WORK INSTRUCTIONS — For each line in the data below that holds "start", return a copy.

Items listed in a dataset

-.-.-

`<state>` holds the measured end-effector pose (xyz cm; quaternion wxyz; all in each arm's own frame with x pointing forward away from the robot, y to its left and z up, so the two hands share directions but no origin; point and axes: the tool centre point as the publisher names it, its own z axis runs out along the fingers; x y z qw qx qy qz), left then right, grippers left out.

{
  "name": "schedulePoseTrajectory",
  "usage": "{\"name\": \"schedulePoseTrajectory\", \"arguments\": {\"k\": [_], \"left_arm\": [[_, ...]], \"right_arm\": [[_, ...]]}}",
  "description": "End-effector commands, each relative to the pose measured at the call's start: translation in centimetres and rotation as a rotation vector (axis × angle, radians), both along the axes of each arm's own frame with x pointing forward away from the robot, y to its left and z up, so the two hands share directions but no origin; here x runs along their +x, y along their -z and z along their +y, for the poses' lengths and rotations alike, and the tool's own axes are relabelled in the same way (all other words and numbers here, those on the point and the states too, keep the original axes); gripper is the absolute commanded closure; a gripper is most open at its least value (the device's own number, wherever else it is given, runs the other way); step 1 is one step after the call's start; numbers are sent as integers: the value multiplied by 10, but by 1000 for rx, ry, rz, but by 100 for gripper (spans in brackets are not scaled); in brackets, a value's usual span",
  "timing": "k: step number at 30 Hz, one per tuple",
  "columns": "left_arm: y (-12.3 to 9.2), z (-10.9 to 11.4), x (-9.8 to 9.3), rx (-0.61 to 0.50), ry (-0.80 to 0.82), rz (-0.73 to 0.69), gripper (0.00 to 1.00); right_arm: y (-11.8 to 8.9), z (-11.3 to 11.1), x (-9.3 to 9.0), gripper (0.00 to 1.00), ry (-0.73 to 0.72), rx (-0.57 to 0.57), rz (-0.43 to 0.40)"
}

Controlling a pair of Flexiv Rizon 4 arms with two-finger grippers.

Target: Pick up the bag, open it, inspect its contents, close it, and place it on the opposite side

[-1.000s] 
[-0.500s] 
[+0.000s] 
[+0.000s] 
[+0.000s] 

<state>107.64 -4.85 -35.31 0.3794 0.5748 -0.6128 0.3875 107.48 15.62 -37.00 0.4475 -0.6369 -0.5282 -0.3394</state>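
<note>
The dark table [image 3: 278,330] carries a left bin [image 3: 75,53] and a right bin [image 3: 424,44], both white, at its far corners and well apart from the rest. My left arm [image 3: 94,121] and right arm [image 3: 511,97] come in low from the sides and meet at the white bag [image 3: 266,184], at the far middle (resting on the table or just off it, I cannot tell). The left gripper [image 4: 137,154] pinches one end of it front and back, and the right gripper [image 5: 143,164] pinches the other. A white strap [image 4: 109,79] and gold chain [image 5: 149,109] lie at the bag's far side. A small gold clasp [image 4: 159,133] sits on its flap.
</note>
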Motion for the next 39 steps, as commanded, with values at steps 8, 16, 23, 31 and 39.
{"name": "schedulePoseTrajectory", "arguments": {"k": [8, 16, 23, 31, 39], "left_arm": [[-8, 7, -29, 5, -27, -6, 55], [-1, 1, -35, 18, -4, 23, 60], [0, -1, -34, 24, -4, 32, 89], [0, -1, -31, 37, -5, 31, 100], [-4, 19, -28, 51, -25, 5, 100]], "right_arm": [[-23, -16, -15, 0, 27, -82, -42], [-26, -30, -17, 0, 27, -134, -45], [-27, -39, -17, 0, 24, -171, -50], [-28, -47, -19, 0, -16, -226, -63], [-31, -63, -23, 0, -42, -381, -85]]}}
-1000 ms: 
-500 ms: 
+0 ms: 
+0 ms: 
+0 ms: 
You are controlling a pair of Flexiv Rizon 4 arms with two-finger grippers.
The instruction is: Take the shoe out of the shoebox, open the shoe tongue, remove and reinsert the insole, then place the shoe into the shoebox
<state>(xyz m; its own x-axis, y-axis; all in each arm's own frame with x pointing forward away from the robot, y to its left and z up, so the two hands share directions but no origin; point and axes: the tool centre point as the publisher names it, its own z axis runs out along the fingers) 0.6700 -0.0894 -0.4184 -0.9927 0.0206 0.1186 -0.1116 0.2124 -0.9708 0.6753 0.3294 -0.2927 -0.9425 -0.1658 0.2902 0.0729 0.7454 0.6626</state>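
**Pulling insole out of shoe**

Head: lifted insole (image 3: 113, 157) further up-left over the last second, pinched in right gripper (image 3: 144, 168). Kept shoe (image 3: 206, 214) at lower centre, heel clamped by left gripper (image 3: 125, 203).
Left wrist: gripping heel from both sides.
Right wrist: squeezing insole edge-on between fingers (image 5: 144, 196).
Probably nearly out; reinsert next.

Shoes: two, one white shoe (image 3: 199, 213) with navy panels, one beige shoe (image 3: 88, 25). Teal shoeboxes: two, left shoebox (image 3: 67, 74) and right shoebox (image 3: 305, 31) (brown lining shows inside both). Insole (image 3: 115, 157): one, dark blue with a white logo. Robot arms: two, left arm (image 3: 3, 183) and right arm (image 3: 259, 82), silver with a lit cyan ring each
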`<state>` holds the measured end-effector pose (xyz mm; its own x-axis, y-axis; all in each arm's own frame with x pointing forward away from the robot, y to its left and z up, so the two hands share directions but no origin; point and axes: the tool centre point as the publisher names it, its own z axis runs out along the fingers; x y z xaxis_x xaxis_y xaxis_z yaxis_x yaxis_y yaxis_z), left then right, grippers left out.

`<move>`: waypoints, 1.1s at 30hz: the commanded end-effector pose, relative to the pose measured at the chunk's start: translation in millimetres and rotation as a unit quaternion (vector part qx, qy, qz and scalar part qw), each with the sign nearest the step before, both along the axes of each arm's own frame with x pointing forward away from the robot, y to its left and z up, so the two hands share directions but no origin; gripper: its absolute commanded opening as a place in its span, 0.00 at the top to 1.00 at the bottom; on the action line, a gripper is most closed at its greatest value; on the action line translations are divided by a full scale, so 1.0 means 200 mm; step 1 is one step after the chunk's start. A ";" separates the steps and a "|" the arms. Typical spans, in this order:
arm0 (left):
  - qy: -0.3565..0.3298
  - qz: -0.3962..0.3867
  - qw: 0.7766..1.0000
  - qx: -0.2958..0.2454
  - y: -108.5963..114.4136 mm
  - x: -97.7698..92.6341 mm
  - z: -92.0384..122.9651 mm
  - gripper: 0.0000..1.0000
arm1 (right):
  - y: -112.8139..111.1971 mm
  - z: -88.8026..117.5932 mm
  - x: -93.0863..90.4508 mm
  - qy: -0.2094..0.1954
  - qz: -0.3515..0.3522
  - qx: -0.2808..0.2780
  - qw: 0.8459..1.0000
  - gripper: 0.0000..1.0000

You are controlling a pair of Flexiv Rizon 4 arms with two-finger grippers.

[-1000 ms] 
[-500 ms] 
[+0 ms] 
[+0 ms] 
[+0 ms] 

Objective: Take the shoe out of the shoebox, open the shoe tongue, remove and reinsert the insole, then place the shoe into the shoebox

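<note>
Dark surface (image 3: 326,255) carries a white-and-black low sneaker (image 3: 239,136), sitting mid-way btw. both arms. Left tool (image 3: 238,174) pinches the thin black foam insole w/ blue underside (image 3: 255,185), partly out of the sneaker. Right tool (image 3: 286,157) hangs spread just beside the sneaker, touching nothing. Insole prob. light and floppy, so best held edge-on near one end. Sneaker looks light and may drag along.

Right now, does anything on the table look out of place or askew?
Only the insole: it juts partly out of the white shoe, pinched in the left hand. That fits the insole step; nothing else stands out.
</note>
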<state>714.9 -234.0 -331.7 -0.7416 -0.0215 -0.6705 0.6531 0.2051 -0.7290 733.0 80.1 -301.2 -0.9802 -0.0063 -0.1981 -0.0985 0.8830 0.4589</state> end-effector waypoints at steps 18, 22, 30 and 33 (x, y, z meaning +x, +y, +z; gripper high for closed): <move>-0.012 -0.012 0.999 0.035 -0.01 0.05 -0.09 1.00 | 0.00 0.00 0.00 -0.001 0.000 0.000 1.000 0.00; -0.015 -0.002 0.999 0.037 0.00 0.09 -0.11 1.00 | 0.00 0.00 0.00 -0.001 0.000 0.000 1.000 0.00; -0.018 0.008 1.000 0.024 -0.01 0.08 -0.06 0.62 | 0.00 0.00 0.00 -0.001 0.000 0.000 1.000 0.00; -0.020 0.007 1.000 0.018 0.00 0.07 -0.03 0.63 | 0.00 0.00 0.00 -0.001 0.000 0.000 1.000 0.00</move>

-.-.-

RESPONSE AREA —
  "description": "End-effector commands, each relative to the pose measured at the call's start: translation in centimetres and rotation as a rotation vector (axis × angle, radians), both along the axes of each arm's own frame with x pointing forward away from the robot, y to its left and z up, so the two hands share directions but no origin; here x runs along their +x, y along their -z and z along their +y, for the poses' lengths and rotations alike, and the tool's own axes are relabelled in the same way (all other words and numbers here, those on the point and the states too, keep the original axes); gripper is the absolute commanded closure; a gripper is most open at its least value (the device's own number, wherever else it is given, runs the other way); step 1 is one step after the call's start; numbers are sent as integers: the value multiplied by 10, but by 1000 for rx, ry, rz, but by 100 for gripper (spans in brackets are not scaled); in brackets, a value's usual span",
`<move>`: waypoints, 1.1s at 30hz: the commanded end-effector pose, relative to the pose measured at the chunk's start: translation in millimetres and rotation as a unit quaternion (vector part qx, qy, qz and scalar part qw), each with the sign nearest the step before, both along the axes of each arm's own frame with x pointing forward away from the robot, y to its left and z up, so the two hands share directions but no origin; gripper: its absolute commanded opening as a place in its span, 0.00 at the top to 1.00 at the bottom; on the action line, a gripper is most closed at its greatest value; on the action line translations are divided by a full scale, so 1.0 means 200 mm; step 1 is one step after the chunk's start. A ";" separates the steps and a "|" the arms. Typical spans, in this order:

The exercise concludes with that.